### TASK REQUIREMENTS
Retype all of the listing exactly, passing over any picture you find.

^^^^^^^^^^^^^^^^

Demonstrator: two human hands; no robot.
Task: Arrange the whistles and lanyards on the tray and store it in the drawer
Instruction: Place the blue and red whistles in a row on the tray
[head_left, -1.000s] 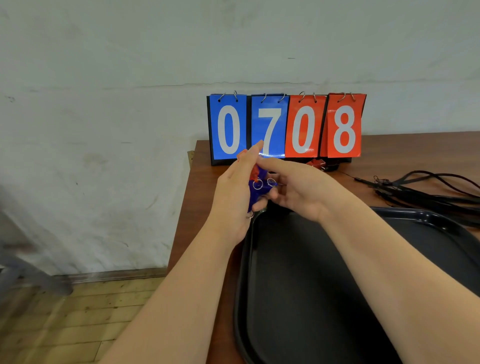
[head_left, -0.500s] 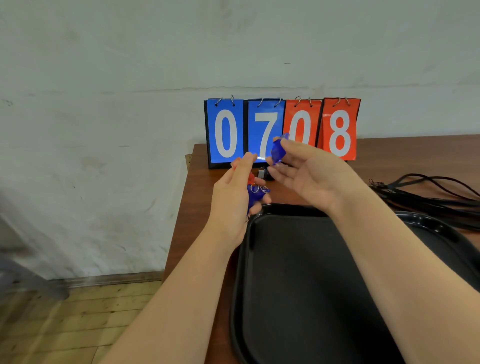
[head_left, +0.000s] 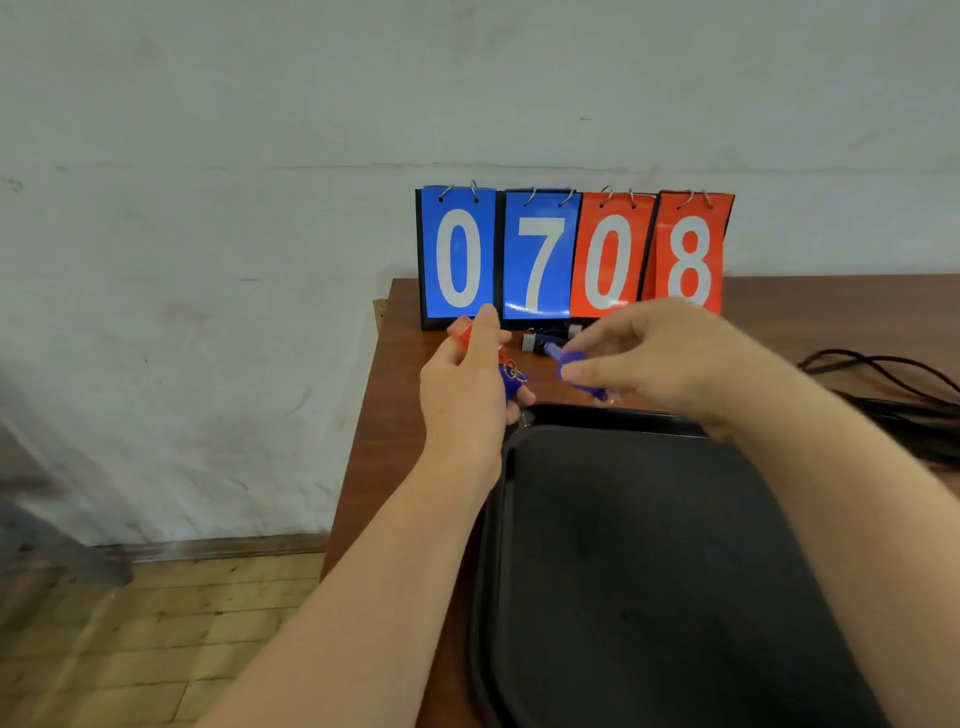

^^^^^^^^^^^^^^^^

### OUTPUT BELOW
Demonstrator: two human hands; no robot.
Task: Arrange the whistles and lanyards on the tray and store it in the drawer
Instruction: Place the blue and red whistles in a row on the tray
[head_left, -1.000s] 
[head_left, -0.500s] 
[head_left, +0.000s] 

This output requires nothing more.